Atente-se nos limos, à transparência, cobrindo e colorindo o fundo de verde, enquanto protegem dos rochedos quaisquer pés menos habituados a sofrê-los. E observe-se aquele barco, além. Aparenta a maior tranquilidade. Nem um arrepio de ar lhe belisca o reflexo no espelho que à tona de água o detém e mantém. Quem adivinharia que lá dentro dele está um corpo de mulher, muito jovem, muito nu, muito morto? Por ora, só mesmo as aves viajantes o espreitarão do alto, viciosas, antes de zarparem em direcção a mais encalorados paradeiros, que o tempo é disso, até ao ano que vem, se vier. Para a timoneira daquele bote imobilizado, se tão inerte e alheia à vida como à morte em torno dela, já não virá.
A âncora, de quatro dentes, está cravada na sombra do barco que o sol desenha no lodo do fundo.
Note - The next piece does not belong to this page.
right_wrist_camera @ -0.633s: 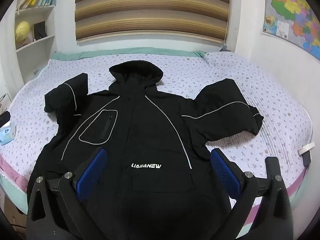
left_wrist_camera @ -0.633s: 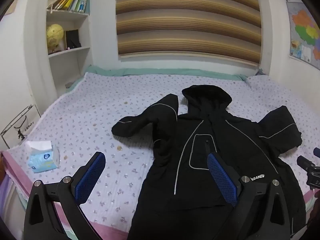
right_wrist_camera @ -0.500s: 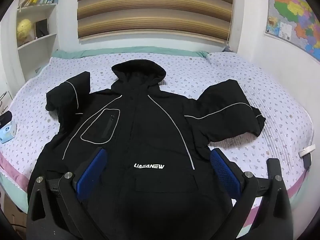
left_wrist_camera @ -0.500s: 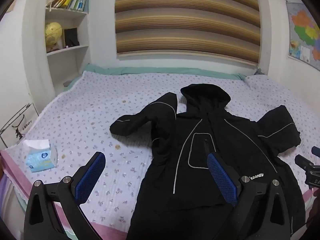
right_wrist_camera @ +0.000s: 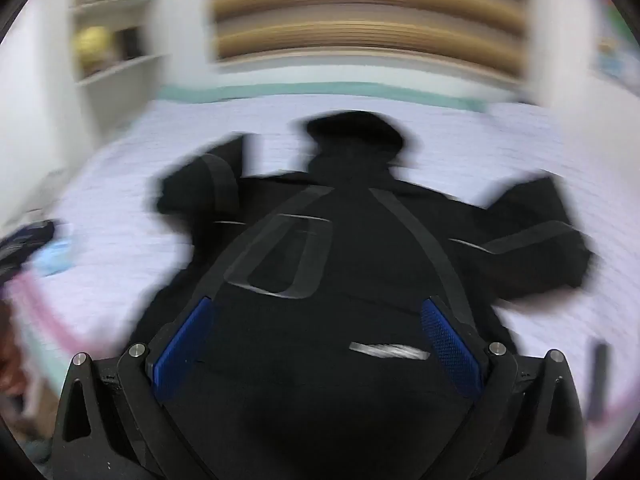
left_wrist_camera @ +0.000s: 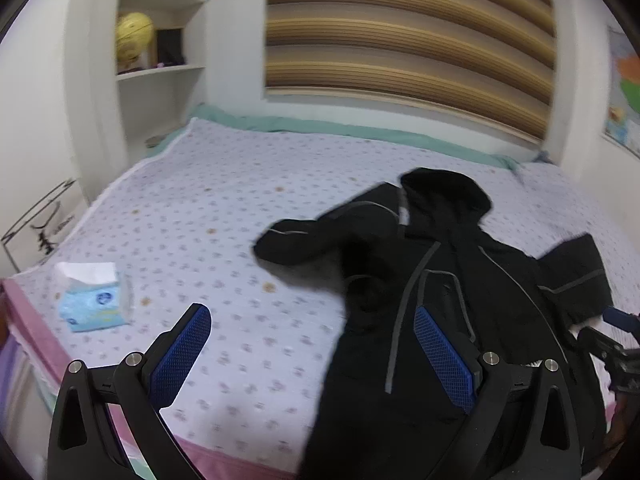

E a corda, estando curta, está tensa, como se alguém, talvez o barqueiro, nessa medida a tivesse dimensionado de propósito, tendo como norma que lagoas deste género não sofrem a inconstância das marés e o desconforto, por vezes, do sal a mais.
Com sorte, ninguém, por enquanto, conseguirá aperceber-se de tão misteriosa ocorrência. E ninguém se cuidará muito em descobrir e avançar uma explicação credível e a contento dos próprios brios postos à prova.
E as aves viajantes, em princípio, não cometerão o despudor da gabarolice do que puderam ver lá de cima, já em direcção a mais encaloradas paragens.